Programming with ControllerMate for Mac (and no coding). Part 1 of 14: Introduction.

Note: this is not a substitute for the original most excellent ControllerMate tutorial. I am endeavoring to save some time for those who have read it and now are eager to get things done.

Important: I strongly recommend that for the duration of this adventure you find and connect an extra mouse to your Mac – that way even if you mis-configure your target device you will still have full control.

This is part one in a series of posts. For the full table of contents go here or here.

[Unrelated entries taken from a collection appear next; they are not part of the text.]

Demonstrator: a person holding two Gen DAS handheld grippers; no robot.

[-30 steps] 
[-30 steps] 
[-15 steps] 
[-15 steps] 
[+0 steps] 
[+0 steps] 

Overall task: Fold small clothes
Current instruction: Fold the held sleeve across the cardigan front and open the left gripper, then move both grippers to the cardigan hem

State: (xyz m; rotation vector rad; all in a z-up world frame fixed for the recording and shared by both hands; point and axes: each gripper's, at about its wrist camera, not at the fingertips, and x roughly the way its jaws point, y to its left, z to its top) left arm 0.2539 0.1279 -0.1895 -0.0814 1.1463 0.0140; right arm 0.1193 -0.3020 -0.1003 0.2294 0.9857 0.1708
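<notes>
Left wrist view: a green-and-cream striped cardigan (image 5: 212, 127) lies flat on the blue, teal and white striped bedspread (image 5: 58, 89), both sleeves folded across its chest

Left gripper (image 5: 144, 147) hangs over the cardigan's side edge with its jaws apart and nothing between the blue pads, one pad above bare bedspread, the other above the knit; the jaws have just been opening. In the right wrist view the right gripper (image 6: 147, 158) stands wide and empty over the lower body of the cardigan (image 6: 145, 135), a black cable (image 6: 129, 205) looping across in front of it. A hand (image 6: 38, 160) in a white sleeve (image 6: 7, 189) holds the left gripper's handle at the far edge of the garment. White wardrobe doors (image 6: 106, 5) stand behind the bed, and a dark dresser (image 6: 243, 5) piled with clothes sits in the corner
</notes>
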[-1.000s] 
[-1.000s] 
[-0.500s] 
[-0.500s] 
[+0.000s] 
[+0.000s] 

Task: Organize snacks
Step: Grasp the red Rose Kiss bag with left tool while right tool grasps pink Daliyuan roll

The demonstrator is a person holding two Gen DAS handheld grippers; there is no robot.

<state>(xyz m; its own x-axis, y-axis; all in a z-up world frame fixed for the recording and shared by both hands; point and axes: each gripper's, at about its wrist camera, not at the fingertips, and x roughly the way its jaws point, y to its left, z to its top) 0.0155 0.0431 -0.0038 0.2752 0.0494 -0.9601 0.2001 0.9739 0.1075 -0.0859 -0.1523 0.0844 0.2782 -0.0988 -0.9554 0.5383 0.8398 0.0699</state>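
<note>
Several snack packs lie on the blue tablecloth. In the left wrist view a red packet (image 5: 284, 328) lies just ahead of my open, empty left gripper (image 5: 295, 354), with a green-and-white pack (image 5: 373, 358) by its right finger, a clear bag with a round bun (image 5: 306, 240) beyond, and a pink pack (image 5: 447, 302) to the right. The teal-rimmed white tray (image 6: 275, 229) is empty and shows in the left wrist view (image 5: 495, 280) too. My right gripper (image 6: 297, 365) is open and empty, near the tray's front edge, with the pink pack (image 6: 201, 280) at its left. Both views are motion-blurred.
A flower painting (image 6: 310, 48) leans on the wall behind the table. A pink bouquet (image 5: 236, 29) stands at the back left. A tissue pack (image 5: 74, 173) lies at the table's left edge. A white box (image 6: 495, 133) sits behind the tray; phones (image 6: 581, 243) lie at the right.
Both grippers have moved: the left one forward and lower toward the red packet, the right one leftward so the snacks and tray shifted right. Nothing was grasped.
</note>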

If you consider yourself a Mac poweruser, you want to dominate your mouse and keyboard. I would not be surprised if you actually invested in one of those fancy mice with a dozen of extra buttons only to discover that the Mac drivers are either under-powered or totally missing (same is often true for the multimedia or gaming keyboards).

No worries.

Reprogram Mac mouse/keyboard/joystick.

Reprogram Mac mouse/keyboard/joystick.

A simple application – ControllerMate by Ordered Bytes – will give you the power to totally remap your mouse, keyboard or joystick, offering unprecedented customization options. As a former Windows sufferer I am accustomed to looking for obscure solutions to simple problems, but I have never seen an application with comparable power (within this class). As far as I am concerned, it’s the best $15 I ever spent on a Mac application.

How powerful is it? – with simple drag and drop you can apply complex (or simple) logic, recalibrate your joystick to behave like a keyboard, or even program your mouse for text input via the classic Morse code. Now that totally blew my mind.

Ordered Bytes has a very friendly community of users and good library of examples that will make your life easier and open new possibilities.

I recently fiddled with my own mouse. Apple mice do not agree with my big clumzy hands, so I use an IBM TouchPoint mouse – it comes with no Mac drivers whatsoever.

The success was spectacular, and so I am documenting this adventure as a series of posts – one for each step in the incrementally improving configuration.